Pressure Pulsation Analysis of Oscillating Water Column Rotor Eccentricity Based on the Pulsation Tracking Network Method

Document Type : Regular Article

Authors

1 College of Water Resources and Civil Engineering, China Agricultural University, Beijing 100083, China

2 Department of Energy and Power Engineering, Tsinghua University, Beijing 100084, China

3 College of Engineering, China Agricultural University, Beijing 100083, China

10.47176/jafm.17.3.2070

Abstract

An oscillating water column (OWC) is typical of axial rotor turbines, which are used to convert ocean wave energy into electrical energy. This device impacts downstream pressure pulsations when its rotor becomes eccentric. This study compared the details of pressure pulsations downstream of eccentric and non-eccentric rotors under three operating conditions: low flow A, high-efficiency flow B, and high flow C. Computational fluid dynamics (CFD) simulations based on the pulsation tracking network (PTN) method were used for the OWC device to compare the experimental results. The results indicate downstream pressure pulsations were mostly dominated by the blade frequency in non-eccentric low-flow cases.
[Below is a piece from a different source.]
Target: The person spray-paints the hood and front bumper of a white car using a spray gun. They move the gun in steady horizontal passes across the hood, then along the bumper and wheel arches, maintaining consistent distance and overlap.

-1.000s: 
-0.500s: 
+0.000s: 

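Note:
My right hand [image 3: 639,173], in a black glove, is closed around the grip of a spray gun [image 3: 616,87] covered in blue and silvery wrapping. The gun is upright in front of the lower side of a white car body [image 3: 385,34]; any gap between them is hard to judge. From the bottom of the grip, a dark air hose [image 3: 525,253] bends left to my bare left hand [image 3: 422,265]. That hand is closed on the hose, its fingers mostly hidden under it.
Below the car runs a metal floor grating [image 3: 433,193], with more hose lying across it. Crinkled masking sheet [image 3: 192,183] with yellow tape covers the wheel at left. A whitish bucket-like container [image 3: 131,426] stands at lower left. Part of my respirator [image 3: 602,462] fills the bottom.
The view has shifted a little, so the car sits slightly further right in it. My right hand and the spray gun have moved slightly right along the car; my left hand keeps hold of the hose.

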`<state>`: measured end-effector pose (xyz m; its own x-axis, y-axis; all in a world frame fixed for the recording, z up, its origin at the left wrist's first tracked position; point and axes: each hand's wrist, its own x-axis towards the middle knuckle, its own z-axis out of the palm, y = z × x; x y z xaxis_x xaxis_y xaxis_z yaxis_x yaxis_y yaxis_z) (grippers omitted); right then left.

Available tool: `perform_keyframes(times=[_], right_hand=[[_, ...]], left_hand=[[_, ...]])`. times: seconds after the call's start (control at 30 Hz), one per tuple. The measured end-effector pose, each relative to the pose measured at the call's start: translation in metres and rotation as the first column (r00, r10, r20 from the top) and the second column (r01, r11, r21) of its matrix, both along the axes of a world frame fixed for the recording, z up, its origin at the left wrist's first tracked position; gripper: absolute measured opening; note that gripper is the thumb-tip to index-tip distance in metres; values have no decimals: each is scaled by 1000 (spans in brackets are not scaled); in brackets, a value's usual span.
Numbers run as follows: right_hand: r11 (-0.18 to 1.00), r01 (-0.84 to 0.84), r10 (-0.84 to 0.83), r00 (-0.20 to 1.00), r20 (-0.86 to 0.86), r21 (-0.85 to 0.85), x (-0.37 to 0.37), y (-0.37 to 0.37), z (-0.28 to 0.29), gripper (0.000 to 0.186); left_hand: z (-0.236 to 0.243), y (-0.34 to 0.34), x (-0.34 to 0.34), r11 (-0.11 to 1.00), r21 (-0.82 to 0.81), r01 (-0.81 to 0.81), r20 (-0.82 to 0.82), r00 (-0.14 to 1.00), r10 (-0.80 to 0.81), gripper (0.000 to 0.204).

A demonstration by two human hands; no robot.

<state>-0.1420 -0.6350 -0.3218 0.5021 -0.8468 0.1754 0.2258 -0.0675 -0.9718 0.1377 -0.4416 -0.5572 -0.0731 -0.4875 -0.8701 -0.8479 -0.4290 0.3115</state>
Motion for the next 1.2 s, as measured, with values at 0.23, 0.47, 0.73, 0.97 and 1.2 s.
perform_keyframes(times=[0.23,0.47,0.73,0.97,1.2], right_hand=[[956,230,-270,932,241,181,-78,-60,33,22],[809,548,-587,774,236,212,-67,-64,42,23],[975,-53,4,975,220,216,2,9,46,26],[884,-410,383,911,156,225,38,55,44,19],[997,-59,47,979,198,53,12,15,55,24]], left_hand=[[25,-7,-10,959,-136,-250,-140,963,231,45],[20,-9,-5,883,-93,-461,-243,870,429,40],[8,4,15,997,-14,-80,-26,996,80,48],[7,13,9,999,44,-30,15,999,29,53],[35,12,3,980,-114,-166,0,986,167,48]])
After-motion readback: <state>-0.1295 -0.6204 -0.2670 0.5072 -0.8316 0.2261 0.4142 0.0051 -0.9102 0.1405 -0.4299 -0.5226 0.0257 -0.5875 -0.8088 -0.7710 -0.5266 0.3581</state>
In the other eccentric operating conditions, downstream pressure pulsations were mainly dominated by the 2-, 3.6-, 6-, and 7-times rotation frequencies and the 0.5-times blade frequency. The phase change of downstream pressure pulsations in eccentric and non-eccentric conditions is consistent with the flow direction. The phase change is relatively uniform and steady before eccentricity and becomes turbulent after eccentricity, which affects its steadiness. In this study, the OWC device did not significantly change with or without rotor eccentricity at a 1-time blade frequency intensity; however, at a 1-time rotation frequency, the OWC device showed a significant increase in the pressure pulsation amplitude after rotor eccentricity. The study of the dominant frequency, amplitude, and phase of pressure pulsations in OWC devices with eccentric rotors can help prevent excessive pressure pulsations that can lead to incidents.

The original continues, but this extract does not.